EXERCISE DIRECTIONS:
An unaltered copy of every line below is the expected output.
*** DATA SECTION ***
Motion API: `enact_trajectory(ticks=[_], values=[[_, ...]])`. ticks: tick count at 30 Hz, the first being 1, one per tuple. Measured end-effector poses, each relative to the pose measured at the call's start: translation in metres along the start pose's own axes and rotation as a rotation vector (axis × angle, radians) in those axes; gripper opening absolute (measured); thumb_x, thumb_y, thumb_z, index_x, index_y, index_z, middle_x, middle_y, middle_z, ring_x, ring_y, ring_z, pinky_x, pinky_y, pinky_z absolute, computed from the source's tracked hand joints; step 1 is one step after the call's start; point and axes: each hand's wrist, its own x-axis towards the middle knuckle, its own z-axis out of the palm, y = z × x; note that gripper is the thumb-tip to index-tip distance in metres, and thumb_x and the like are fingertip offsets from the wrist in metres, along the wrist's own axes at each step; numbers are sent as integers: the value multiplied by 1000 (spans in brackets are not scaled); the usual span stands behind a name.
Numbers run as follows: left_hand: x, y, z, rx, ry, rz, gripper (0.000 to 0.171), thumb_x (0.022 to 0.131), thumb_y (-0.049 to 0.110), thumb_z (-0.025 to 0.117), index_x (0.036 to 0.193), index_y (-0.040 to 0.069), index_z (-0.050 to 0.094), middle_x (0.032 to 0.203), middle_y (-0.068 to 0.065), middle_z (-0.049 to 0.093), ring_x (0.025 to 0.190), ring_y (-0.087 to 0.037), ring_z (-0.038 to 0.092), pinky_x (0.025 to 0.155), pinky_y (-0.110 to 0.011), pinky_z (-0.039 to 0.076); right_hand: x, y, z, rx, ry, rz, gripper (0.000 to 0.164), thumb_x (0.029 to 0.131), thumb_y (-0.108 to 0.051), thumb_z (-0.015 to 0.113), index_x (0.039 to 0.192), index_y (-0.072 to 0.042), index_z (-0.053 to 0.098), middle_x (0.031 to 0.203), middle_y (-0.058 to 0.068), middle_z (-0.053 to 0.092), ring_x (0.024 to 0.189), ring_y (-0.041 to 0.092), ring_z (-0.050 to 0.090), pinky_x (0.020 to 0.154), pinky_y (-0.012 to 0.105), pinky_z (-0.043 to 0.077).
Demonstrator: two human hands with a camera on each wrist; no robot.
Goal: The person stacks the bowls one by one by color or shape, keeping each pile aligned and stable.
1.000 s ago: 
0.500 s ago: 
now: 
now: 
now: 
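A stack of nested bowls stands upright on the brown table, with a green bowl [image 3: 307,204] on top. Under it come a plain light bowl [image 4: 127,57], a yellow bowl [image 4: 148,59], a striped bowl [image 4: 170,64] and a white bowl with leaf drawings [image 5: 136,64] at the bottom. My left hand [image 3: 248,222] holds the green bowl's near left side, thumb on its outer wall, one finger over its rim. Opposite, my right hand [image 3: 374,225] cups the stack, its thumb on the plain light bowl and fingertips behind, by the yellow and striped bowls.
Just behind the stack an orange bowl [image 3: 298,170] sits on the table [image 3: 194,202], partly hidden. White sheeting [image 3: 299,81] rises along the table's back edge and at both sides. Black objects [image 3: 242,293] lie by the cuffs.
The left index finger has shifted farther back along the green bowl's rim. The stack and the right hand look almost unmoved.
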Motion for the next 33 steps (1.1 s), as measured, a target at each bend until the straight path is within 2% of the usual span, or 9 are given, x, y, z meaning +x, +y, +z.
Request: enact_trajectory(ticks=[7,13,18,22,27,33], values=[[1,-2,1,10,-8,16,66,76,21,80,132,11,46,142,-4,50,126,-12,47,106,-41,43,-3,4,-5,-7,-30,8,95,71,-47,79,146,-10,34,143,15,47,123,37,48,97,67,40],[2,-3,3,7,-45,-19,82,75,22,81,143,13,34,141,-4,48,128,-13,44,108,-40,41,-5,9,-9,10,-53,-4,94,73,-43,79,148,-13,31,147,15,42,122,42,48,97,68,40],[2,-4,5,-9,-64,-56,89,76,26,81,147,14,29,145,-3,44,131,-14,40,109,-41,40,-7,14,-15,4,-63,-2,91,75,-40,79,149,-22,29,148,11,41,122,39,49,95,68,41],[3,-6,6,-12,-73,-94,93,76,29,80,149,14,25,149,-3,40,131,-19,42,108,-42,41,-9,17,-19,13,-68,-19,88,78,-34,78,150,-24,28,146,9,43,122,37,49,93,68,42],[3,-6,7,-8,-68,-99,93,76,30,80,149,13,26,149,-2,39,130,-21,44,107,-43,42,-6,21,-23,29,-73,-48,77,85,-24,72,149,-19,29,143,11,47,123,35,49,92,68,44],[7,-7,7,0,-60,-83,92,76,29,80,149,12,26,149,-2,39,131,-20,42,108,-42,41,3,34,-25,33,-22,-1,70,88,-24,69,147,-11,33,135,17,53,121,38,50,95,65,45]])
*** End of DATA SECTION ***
WRITTEN ANSWER:
Motion API: `enact_trajectory(ticks=[_], values=[[_, ...]])`. ticks: tick count at 30 Hz, the first being 1, one per tuple. Measured end-effector poses, each relative to the pose measured at the call's start: translation in metres along the start pose's own axes and rotation as a rotation vector (axis × angle, radians) in those axes; gripper opening absolute (measured); thumb_x, thumb_y, thumb_z, index_x, index_y, index_z, middle_x, middle_y, middle_z, ring_x, ring_y, ring_z, pinky_x, pinky_y, pinky_z absolute, computed from the source's tracked hand joints; step 1 is one step after the call's start; point and axes: each hand's wrist, its own x-axis towards the middle knuckle, its own z-axis out of the palm, y = z × x; note that gripper is the thumb-tip to index-tip distance in metres, and thumb_x and the like are fingertip offsets from the wrist in metres, along the wrist's own axes at each step; numbers are sent as integers: the value multiplied by 1000 (spans in brackets are not scaled); the usual span stands behind a name.
Numbers run as follows: left_hand: x, y, z, rx, ry, rz, gripper (0.000 to 0.171), thumb_x (0.022 to 0.131), thumb_y (-0.049 to 0.110), thumb_z (-0.025 to 0.117), index_x (0.036 to 0.193), index_y (-0.040 to 0.069), index_z (-0.050 to 0.094), middle_x (0.032 to 0.203), middle_y (-0.068 to 0.065), middle_z (-0.049 to 0.093), ring_x (0.025 to 0.190), ring_y (-0.087 to 0.037), ring_z (-0.038 to 0.092), pinky_x (0.025 to 0.155), pinky_y (-0.110 to 0.011), pinky_z (-0.039 to 0.076); right_hand: x, y, z, rx, ry, rz, gripper (0.000 to 0.164), thumb_x (0.029 to 0.131), thumb_y (-0.108 to 0.051), thumb_z (-0.015 to 0.113), index_x (0.039 to 0.192), index_y (-0.072 to 0.042), index_z (-0.053 to 0.098), middle_x (0.031 to 0.203), middle_y (-0.058 to 0.068), middle_z (-0.053 to 0.092), ring_x (0.024 to 0.189), ring_y (-0.041 to 0.092), ring_z (-0.050 to 0.090), pinky_x (0.020 to 0.154), pinky_y (-0.012 to 0.105), pinky_z (-0.043 to 0.077).
Demonstrator: two human hands with a camera on each wrist; no robot.
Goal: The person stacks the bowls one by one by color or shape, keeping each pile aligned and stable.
1.000 s ago: 
0.500 s ago: 
now: 
now: 
now: 
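A stack of nested bowls stands upright on the brown table, with a green bowl [image 3: 307,204] on top. Under it come a plain light bowl [image 4: 127,57], a yellow bowl [image 4: 148,59], a striped bowl [image 4: 170,64] and a white bowl with leaf drawings [image 5: 136,64] at the bottom. My left hand [image 3: 248,222] holds the green bowl's near left side, thumb on its outer wall, one finger over its rim. Opposite, my right hand [image 3: 374,225] cups the stack, its thumb on the plain light bowl and fingertips behind, by the yellow and striped bowls.
Just behind the stack an orange bowl [image 3: 298,170] sits on the table [image 3: 194,202], partly hidden. White sheeting [image 3: 299,81] rises along the table's back edge and at both sides. Black objects [image 3: 242,293] lie by the cuffs.
The left index finger has shifted farther back along the green bowl's rim. The stack and the right hand look almost unmoved.
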Motion for the next 33 steps (1.1 s), as measured, a target at each bend until the straight path is within 2% of the usual span, or 9 are given, x, y, z meaning +x, +y, +z.
Request: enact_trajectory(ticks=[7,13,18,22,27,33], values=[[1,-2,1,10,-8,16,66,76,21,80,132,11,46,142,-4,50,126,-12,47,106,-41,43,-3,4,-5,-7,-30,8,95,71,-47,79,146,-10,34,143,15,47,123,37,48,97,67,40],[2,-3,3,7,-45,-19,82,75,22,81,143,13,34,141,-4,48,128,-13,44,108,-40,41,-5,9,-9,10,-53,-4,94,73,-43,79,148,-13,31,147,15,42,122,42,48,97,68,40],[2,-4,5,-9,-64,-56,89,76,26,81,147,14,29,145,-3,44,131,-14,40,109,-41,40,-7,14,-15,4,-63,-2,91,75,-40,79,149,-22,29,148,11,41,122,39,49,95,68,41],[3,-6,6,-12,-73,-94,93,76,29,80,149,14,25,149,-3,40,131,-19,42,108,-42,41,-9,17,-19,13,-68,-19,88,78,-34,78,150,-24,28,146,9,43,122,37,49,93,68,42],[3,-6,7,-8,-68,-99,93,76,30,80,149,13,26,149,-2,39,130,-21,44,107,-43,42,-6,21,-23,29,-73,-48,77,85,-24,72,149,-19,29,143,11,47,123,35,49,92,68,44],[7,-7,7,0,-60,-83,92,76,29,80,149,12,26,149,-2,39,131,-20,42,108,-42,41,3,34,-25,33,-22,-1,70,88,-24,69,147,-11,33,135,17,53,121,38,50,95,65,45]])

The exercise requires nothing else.